Accanto al profeta Isaia, che ci accompagerà lungo queste quattro domeniche nel cammino verso il Natale del Signore, risuona pure la parola dell’apostolo:
«questo voi farete, consapevoli del momento: è ormai tempo di svegliarvi dal sonno, perché adesso la nostra salvezza è più vicina di quando diventammo credenti» (Rm 13,11).
Il «messaggio» affidato al profeta assume contorni più chiari e diventa un invito alla consapevolezza che ci libera da ogni fuga e da ogni abbaglio della superficialità che, apparentemente così vitale, è in realtà un «sonno dell’anima». Mentre la liturgia dell’Avvento ci invita ad accendere lumi discreti e soffusi, si accendono, per le strade delle nostre città e per i vicoli del nostro cuore, una serie di luci ammiccanti, così da essere chiamati - anche noi - ad affrontare un piccolo grande combattimento per rimanere consapevoli di ciò che veramente desideriamo, per non lasciarci contaminare dal volere e dal cercare ciò che, in realtà, neppure ci attrae e di cui non abbiamo nessun bisogno. Sempre l’apostolo ci offre un avverbio che può diventare come la nostra piccola lampada alla cui «luce gentile», come amava pregare il Cardinal Newman, discernere e vivere di desiderio. Questo avverbio è: «onestamente». Se non sapessimo cosa può significare questo avverbio, allora non ci resta che leggere un po’ più oltre «come in pieno giorno» (Rm 13,13).
Il messaggio da ricevere e da trasmettere è quello di una consapevolezza che si fa onestà nell’accogliere e nell’attraversare la vita di ogni giorno. La parola del Signore Gesù ci riporta a questo mistero di quotidianità che non ha niente a che fare con la banalità:
«Vegliate dunque, perché non sapete in quale giorno il Signore vostro verrà» (Mt 24,42).

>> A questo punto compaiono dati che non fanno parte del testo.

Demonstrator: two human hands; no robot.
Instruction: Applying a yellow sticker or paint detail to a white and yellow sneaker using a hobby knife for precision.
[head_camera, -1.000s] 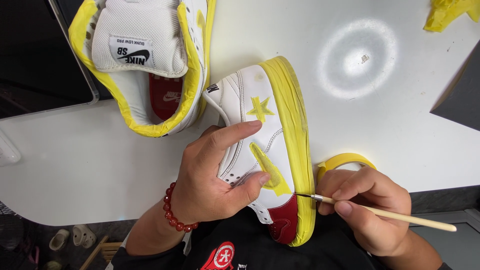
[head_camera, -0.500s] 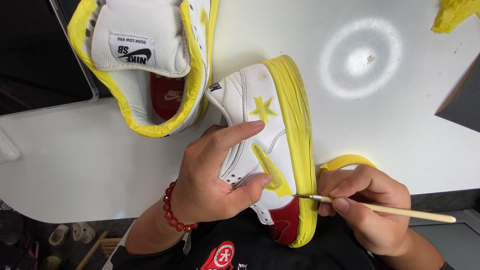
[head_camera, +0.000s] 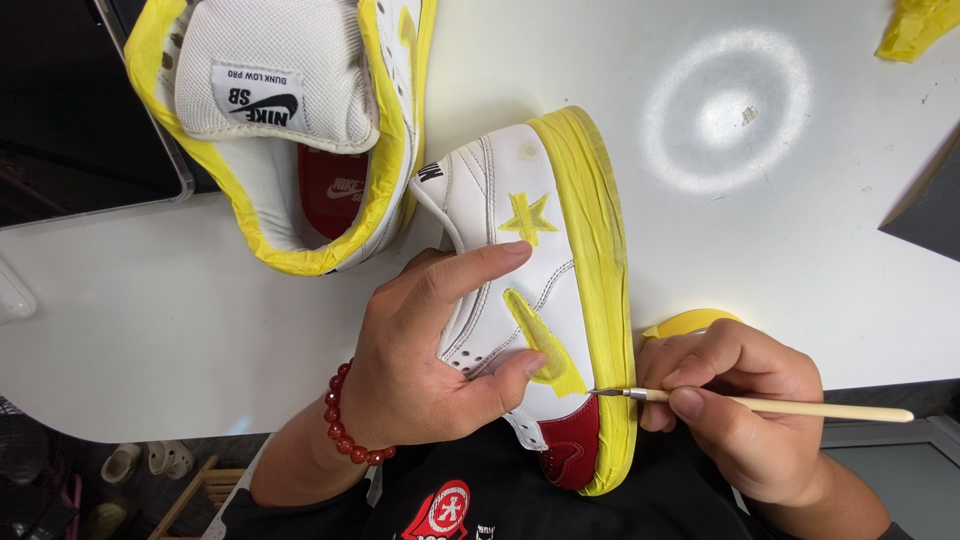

Questa parola del Signore non va intesa e accolta come una minaccia, ma piuttosto come un onore alla nostra dignità di persone sempre e continuamente rimandate alla propria libertà, chiamata a integrare i «due uomini» e le «due donne» che abitano dentro di noi (Mt 24,40-41). Tenersi pronti non può che essere il segno e il frutto di attendere qualcosa – più precisamente Qualcuno – che ci porta sempre oltre la soddisfazione dei nostri bisogni primari. Il rischio da cui siamo chiamati a tenerci assolutamente vigilanti è quello in cui caddero i nostri padri, i quali «non si accorsero di nulla» (24,39). Una domanda si pone non tanto per loro quanto per noi stessi: non si accorsero di nulla e non vollero accorgersi di niente per evitare di dover scegliere, lasciando che altri scegliessero al loro posto. Teniamo d’occhio le troppe luci di questi giorni e cerchiamo di abbassarle in modo che la notte ci permetta di scorgere le stelle… la Stella.